The Box does not really captivate you—it
offers little to no insight into Grass the writer, or Grass the (imperfect)
family man. For the best part of the book he remains an enigmatic figure, like
a slightly-out-of-focus, blurred image of someone at the periphery of a group
photograph. Only occasionally does he say something that touches your heart, as
when he talks about his early period of extraordinary creativity (‘In those days all he had to do was whistle
and the words came rushing . . .’)
It seems to
me that there comes a time in the lives of renowned authors of weighty novels
when they begin to wonder what the world might think of them. In Summertime
J.M. Coetzee fantasized that he was dead; in The Box Grass is
fantasizing an image of his through the eyes of his children. And, while The
Box is nowhere as self-lacerating as Summertime, the picture
of Grass that emerges from its pages is not flattering.
The Box, upon its publication in 2008, in
Germany, was not well received critically. One can understand why. The
supposedly autobiographical work hides more than it tells.
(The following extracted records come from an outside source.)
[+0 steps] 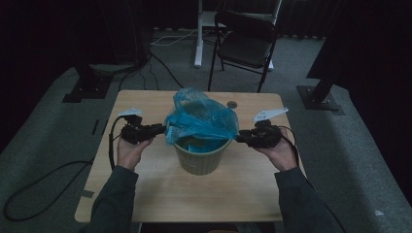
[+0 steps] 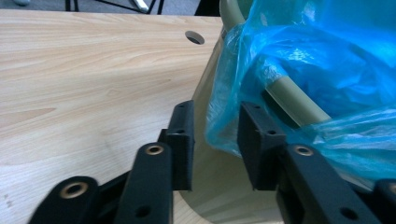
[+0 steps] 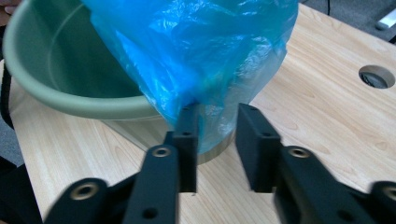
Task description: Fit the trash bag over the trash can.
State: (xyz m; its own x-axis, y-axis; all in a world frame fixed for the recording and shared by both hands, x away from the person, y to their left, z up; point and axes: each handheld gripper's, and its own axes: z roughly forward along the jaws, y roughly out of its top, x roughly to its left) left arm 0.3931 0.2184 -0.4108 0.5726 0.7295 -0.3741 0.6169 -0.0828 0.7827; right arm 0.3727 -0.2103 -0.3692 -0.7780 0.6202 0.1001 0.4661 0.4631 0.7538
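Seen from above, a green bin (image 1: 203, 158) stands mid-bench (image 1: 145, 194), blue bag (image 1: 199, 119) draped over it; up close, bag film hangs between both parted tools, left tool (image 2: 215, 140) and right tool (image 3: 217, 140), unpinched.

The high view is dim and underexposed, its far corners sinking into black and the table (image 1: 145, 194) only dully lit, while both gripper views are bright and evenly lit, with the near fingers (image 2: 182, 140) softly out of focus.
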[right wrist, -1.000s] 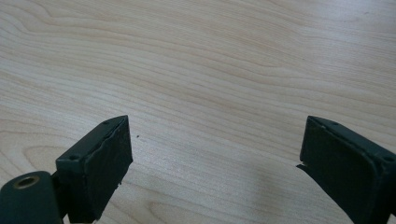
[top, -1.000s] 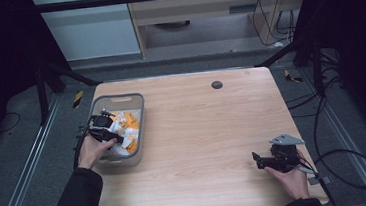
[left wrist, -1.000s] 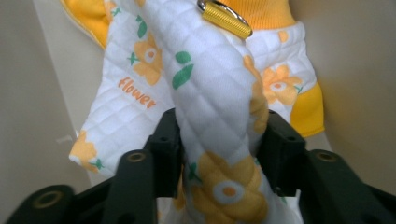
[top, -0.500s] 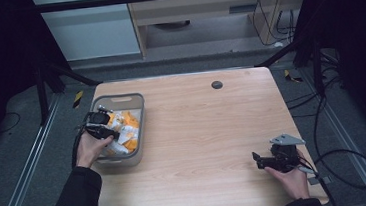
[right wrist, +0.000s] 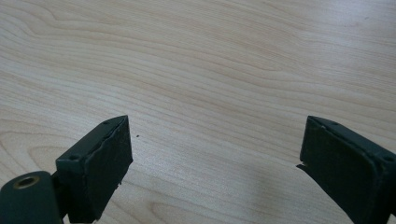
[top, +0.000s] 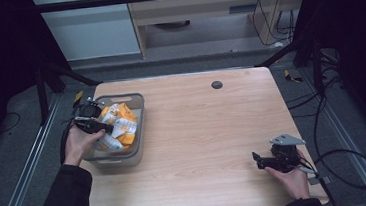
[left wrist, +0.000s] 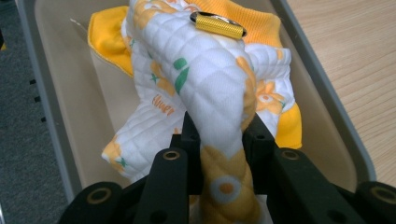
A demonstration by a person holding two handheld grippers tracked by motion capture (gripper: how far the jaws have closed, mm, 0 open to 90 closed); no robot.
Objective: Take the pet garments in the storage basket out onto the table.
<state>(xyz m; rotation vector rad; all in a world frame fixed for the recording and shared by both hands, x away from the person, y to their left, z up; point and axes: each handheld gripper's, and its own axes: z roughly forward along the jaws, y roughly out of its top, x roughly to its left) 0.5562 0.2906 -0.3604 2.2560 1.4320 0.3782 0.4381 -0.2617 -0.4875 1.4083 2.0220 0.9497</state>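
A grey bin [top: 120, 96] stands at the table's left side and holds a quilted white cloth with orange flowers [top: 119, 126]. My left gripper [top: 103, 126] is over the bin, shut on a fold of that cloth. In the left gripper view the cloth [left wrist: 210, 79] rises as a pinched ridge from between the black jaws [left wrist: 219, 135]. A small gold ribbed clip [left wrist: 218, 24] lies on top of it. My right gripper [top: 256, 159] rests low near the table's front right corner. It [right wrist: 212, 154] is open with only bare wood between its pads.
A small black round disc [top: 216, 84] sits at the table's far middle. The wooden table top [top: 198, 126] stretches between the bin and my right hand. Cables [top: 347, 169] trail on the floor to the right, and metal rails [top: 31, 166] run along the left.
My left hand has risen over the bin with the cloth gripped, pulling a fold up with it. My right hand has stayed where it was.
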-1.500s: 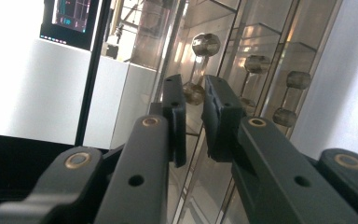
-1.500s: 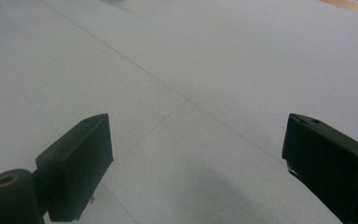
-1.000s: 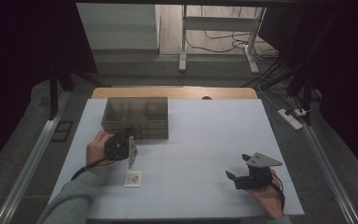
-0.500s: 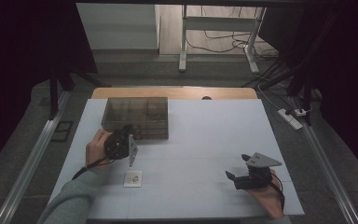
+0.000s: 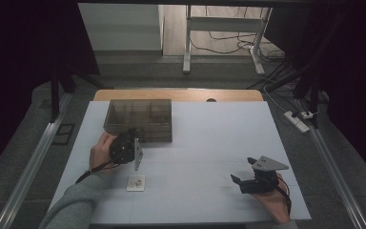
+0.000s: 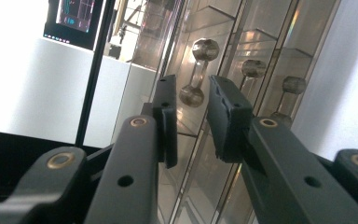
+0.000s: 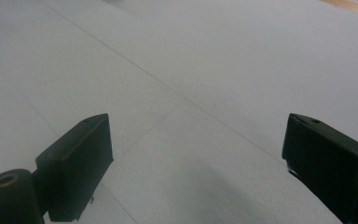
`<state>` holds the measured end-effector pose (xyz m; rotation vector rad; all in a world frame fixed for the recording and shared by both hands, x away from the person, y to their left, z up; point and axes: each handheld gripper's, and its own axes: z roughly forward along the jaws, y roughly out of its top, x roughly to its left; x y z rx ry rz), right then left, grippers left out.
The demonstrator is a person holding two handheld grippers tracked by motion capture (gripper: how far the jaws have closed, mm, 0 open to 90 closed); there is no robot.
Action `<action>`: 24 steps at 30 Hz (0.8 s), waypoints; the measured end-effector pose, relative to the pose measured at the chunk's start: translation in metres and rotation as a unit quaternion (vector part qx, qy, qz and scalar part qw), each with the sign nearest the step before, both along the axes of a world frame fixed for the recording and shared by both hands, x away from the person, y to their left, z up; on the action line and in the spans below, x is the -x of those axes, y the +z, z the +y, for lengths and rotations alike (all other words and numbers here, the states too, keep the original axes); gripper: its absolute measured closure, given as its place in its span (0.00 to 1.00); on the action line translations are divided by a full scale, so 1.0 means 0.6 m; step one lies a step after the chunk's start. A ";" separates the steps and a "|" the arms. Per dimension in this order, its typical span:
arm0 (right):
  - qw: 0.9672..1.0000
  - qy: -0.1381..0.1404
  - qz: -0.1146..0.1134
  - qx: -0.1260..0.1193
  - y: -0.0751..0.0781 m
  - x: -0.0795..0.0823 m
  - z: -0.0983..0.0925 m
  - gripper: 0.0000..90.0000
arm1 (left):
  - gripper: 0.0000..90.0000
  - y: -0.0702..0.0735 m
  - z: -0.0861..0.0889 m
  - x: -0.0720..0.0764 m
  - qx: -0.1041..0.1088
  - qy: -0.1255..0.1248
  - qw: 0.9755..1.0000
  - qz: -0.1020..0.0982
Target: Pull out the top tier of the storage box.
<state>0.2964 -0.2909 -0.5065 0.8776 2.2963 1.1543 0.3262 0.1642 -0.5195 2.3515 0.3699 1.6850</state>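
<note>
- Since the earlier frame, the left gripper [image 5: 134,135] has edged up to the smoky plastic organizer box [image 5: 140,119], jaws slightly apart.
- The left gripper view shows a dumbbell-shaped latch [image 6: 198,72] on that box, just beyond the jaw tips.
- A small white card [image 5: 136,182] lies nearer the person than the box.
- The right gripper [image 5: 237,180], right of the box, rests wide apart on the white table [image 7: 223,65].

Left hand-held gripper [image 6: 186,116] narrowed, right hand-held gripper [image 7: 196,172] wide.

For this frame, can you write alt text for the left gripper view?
Two black gripper fingers, slightly apart, frame a small clear dumbbell-shaped handle on a smoky transparent plastic organizer box. Two more such handles sit to the right.
</note>
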 end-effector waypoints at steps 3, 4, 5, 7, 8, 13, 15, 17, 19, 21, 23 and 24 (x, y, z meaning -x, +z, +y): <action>1.000 0.000 0.000 0.000 0.000 0.000 0.001 0.09 | 0.81 -0.003 -0.002 -0.003 -0.001 0.003 1.000 0.000; 1.000 0.000 0.000 0.001 0.000 0.000 0.001 0.09 | 0.81 -0.005 -0.003 -0.004 -0.005 0.000 1.000 -0.001; 1.000 0.000 0.000 0.001 0.000 0.000 0.001 0.09 | 0.82 -0.005 -0.003 -0.004 -0.005 0.000 1.000 -0.001; 1.000 0.000 0.000 0.000 0.000 0.000 0.000 0.09 | 0.85 -0.005 -0.005 -0.004 -0.009 0.002 1.000 -0.006; 1.000 -0.001 -0.001 0.000 0.000 0.000 0.000 0.09 | 0.86 -0.004 -0.004 -0.004 -0.007 0.003 1.000 -0.007; 1.000 -0.001 -0.001 0.001 0.000 0.000 0.000 0.09 | 0.88 -0.005 -0.004 -0.003 -0.012 0.003 1.000 -0.008; 1.000 -0.002 -0.001 0.001 0.000 0.001 0.000 0.09 | 0.88 -0.005 -0.004 -0.003 -0.014 0.004 1.000 -0.009; 1.000 -0.001 -0.001 0.000 0.001 0.000 0.000 0.09 | 0.88 -0.005 -0.004 -0.003 -0.016 0.004 1.000 -0.010; 1.000 -0.001 -0.001 0.001 0.000 0.000 0.000 0.09 | 0.88 -0.006 -0.004 -0.003 -0.015 0.005 1.000 -0.012; 1.000 -0.002 -0.001 0.001 0.000 0.000 0.000 0.09 | 0.89 -0.005 -0.004 -0.002 -0.014 0.004 1.000 -0.017; 1.000 -0.002 -0.001 0.001 0.000 0.000 0.000 0.09 | 0.89 -0.005 -0.004 -0.002 -0.012 0.004 1.000 -0.016; 1.000 -0.002 -0.001 0.000 0.000 0.000 0.000 0.09 | 0.89 -0.005 -0.003 -0.001 -0.012 0.004 1.000 -0.016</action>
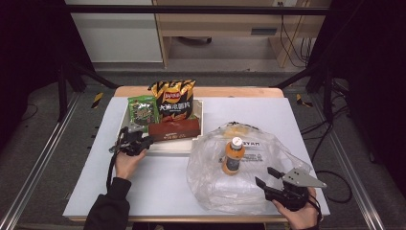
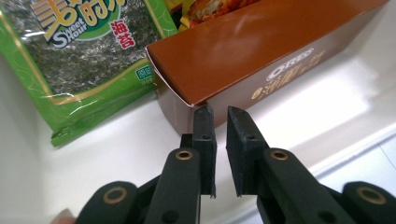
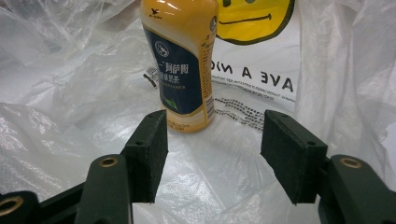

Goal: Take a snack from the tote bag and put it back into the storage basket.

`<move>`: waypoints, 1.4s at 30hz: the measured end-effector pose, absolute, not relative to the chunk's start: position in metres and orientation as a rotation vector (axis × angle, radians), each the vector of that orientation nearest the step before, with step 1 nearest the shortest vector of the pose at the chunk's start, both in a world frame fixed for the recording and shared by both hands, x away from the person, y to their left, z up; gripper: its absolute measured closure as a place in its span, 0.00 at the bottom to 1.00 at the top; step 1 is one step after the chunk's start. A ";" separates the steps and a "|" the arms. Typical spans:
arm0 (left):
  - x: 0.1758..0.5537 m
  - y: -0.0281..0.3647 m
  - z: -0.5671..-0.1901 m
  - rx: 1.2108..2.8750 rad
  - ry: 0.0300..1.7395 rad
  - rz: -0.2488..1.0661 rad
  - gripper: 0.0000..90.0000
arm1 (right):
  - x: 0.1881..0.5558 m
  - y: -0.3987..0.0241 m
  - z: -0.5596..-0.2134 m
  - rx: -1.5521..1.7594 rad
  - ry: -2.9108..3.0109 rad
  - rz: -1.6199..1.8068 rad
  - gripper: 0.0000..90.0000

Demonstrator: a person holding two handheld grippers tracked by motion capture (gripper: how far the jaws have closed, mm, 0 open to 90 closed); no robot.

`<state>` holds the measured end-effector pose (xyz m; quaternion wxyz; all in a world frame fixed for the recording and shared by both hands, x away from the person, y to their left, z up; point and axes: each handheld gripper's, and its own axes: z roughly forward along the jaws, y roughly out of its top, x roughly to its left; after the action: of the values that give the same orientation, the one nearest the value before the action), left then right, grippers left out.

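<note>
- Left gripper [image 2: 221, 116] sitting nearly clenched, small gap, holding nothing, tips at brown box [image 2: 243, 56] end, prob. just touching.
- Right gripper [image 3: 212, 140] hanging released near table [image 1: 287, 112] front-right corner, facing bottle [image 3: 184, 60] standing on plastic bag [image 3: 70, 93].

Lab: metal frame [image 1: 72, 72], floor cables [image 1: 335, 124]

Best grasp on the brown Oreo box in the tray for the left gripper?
Probably across the near end of the Oreo box, one jaw on its top face, one on its labelled side. It lies lengthwise in the white tray and that end points at the left gripper, whose narrow jaw gap must widen first. The seaweed packet crowds one side.
</note>
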<state>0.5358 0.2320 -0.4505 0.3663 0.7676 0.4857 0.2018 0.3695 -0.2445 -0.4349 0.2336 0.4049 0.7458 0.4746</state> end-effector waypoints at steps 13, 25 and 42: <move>0.535 0.231 -0.449 1.967 1.237 0.528 0.85 | 0.370 -0.245 -0.435 1.109 2.046 1.307 0.47; 0.486 0.223 -0.424 1.974 1.026 0.532 0.69 | 0.370 -0.239 -0.422 1.077 1.996 1.380 0.49; 0.442 0.232 -0.425 1.948 0.977 0.549 0.47 | 0.394 -0.204 -0.407 1.055 1.990 1.442 0.36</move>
<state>0.4420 0.2317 -0.4250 0.4323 0.7817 0.3920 0.2202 0.3944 -0.2044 -0.4070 0.2316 0.3838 0.7239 0.5245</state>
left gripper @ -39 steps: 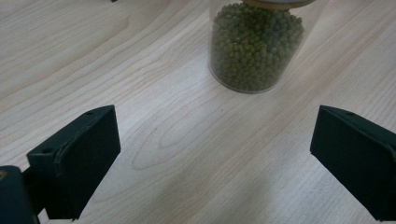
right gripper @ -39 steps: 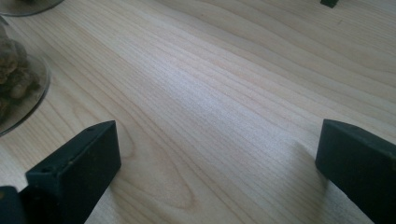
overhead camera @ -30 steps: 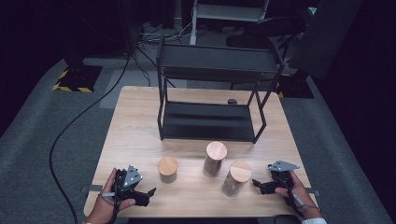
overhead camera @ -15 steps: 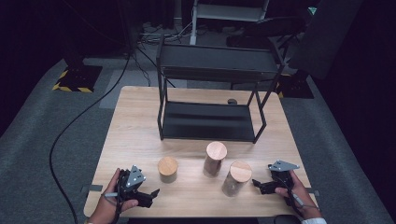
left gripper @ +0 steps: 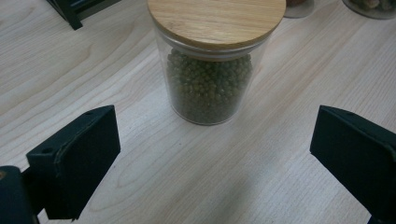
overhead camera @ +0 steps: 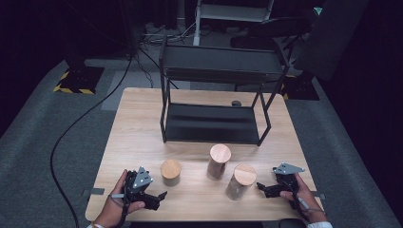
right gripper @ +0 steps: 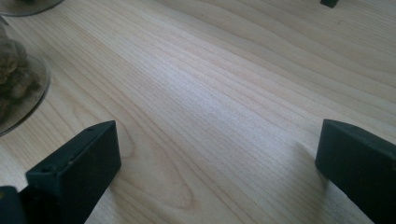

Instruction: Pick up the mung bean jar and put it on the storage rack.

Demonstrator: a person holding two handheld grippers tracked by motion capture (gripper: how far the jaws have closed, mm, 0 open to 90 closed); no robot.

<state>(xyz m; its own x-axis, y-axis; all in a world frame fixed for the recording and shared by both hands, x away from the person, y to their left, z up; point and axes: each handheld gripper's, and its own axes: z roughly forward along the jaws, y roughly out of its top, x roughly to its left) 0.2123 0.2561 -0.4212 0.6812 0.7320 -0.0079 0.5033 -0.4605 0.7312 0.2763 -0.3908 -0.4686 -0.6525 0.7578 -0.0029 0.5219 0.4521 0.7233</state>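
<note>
Lab: dark room, floor cables, hazard tape

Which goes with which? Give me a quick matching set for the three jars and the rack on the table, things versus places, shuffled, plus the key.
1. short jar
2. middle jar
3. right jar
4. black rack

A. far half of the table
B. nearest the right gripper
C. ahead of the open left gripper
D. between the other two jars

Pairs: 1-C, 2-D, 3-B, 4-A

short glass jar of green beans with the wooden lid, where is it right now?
In the high view the short glass jar of green beans stands front-left on the wooden table, leftmost of three jars, just ahead of the open left hand-held gripper.
</note>
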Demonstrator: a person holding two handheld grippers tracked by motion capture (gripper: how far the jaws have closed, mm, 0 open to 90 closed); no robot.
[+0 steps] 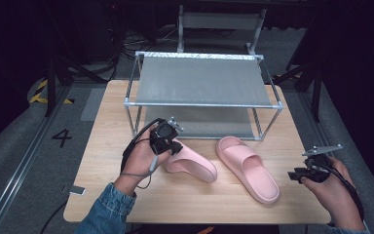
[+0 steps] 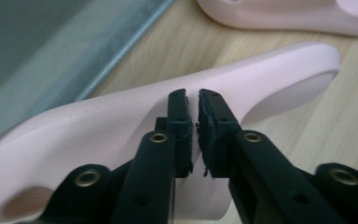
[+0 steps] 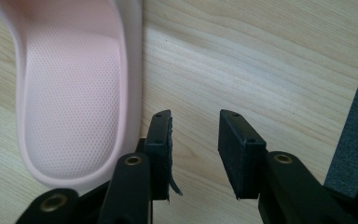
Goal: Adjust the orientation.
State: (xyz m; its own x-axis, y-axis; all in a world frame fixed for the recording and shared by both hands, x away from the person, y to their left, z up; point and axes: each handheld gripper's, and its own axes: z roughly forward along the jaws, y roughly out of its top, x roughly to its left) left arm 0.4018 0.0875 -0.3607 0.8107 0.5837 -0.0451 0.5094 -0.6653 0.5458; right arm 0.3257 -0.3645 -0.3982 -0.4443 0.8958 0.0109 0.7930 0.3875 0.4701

The Box is a curious little book, charming
in parts, the charm hinging almost totally on the reader having read Grass’s earlier
works of fiction. Is it a novel or a memoir? I am going to call it a novel. If you are familiar with Grass’s literary
oeuvre, you will enjoy it. If you haven’t, I’d suggest give The
Box a miss; it is not a great introduction to this
great writer. There is no better introduction to Grass than Tin
Drum, Grass’s colossal debut novel, to which most of his subsequent
novels were unfavourably and unfairly compared), and which influenced writers
like Salman Rushdie and John Irving.